Innovation is at the forefront of this local manufacturing project that has inspired local craftsmen and manufacturers to help resurrect purpose for underwater trees on Tasmania’s rugged west coast.

Leading the search for submerged trees is Hydrowood, who recently unveiled the locally designed AquaTruck Survey Vessel tailored for the purpose of underwater tree locating at Lake Pieman.

Using underwater electronic mapping technology, the locally constructed AquaTruck Survey Vessel has the capacity to locate trees up to depths of 26 metres below the surface.

Minister for State Growth Matthew Groom joined Hydrowood’s Darryn Crook for an inspection of the advanced AquaTruck Survey Vessel while being fitted with the latest underwater sonar technology at its Prince of Wales Bay manufacturing facility.

AquaTruck vessel in action

“Tasmania’s marine engineering firms and boat builders are as good as you will find anywhere in the world and the design and advanced manufacturing capacity Hydrowood needed is located at the industrial marine precinct at Prince of Wales Bay,” Hydrowood General Manager Darryn Crook said.

“AquaTruck is a Tasmanian owned company and their boats have a reputation for being indestructible, so we have partnered with them and specialist electronics supplier Island Marine to develop a Survey Boat Sonar System to map the underwater area of the lakes, including submerged trees,” Mr Crook said.
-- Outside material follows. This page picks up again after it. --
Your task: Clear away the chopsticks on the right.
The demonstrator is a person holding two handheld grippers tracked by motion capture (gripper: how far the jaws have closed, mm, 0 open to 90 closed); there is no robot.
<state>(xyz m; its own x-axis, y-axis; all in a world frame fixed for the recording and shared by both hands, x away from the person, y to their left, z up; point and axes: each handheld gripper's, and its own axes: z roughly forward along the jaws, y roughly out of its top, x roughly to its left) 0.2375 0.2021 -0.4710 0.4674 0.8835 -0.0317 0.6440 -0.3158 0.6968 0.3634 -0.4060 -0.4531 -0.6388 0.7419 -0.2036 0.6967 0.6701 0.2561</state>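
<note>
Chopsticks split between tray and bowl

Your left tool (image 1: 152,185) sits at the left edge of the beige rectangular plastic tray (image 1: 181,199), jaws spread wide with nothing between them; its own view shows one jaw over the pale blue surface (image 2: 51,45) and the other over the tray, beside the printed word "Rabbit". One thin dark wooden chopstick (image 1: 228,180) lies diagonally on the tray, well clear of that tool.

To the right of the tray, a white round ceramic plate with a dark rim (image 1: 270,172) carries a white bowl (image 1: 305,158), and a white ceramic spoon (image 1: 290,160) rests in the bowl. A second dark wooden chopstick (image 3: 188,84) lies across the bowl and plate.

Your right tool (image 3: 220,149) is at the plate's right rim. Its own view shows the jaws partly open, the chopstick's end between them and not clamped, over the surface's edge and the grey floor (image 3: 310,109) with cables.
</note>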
AquaTruck Business Development manager Glen Shackcloth said his team was quick to embrace the opportunity to be involved in the Hydrowood project, developing specialist workboats to help locate and haul the valuable cargo.

The AquaTruck Survey Vessel is the first of a number of work boats and barges Hydrowood is having built for its West Coast underwater logging operation.
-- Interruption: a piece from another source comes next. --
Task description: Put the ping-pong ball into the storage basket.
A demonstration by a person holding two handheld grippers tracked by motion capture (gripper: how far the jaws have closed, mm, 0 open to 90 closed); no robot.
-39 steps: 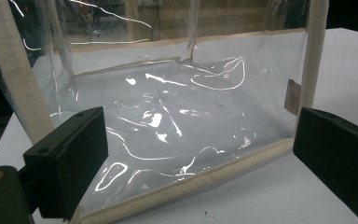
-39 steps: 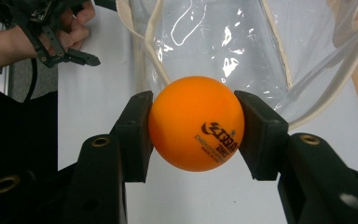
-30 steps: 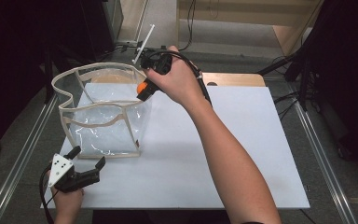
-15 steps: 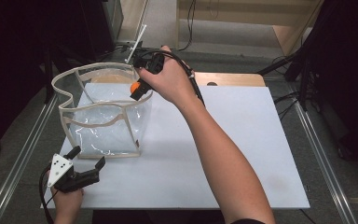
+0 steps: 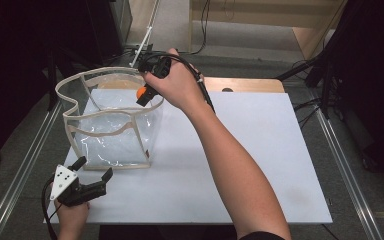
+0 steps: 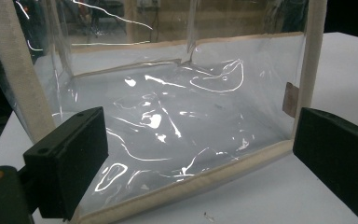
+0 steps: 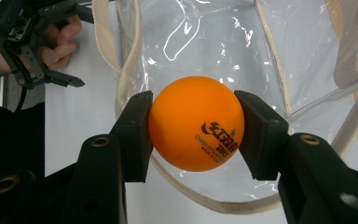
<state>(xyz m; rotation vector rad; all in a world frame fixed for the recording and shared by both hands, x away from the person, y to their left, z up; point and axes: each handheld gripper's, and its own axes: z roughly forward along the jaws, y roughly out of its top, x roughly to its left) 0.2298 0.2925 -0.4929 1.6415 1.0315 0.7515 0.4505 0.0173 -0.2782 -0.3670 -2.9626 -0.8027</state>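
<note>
White surface (image 5: 260, 165) carries my clear bag (image 5: 111, 131), upright, beige trim, mouth open. My right tool (image 7: 196, 125) hangs over the bag's far rim, clamped on the orange ball (image 7: 196, 123), both pads pressing its sides. My left tool (image 5: 92, 176) sits low just beside the bag's near corner, jaws spread, gripping nothing.

The left gripper (image 6: 200, 154) has its jaws spread wide before the clear bag (image 6: 177, 116), apparently not touching it.
</note>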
Tasmanian designers and craftsmen utilising timber recovered from Lake Pieman

The Hydrowood project will recover Tasmanian trees that were submerged in Lake Pieman in 1978 during a series of hydro schemes implemented by the government at the time.

Among the salvaged trees are rare speciality Tasmanian timbers such as Huon Pine, black-hearted Sassafras and Myrtle.

The lake is managed by Hydro Tasmania, who is working alongside Hydrowood on the project to unlock the trees of the deep since 2013.

The initiative is funded from the Australian Government Tasmanian Jobs and Growth Plan, which was announced in July this year after a feasibility study funded by Hydro Tasmania and the State Government, with operations planned to commence in mid-2015.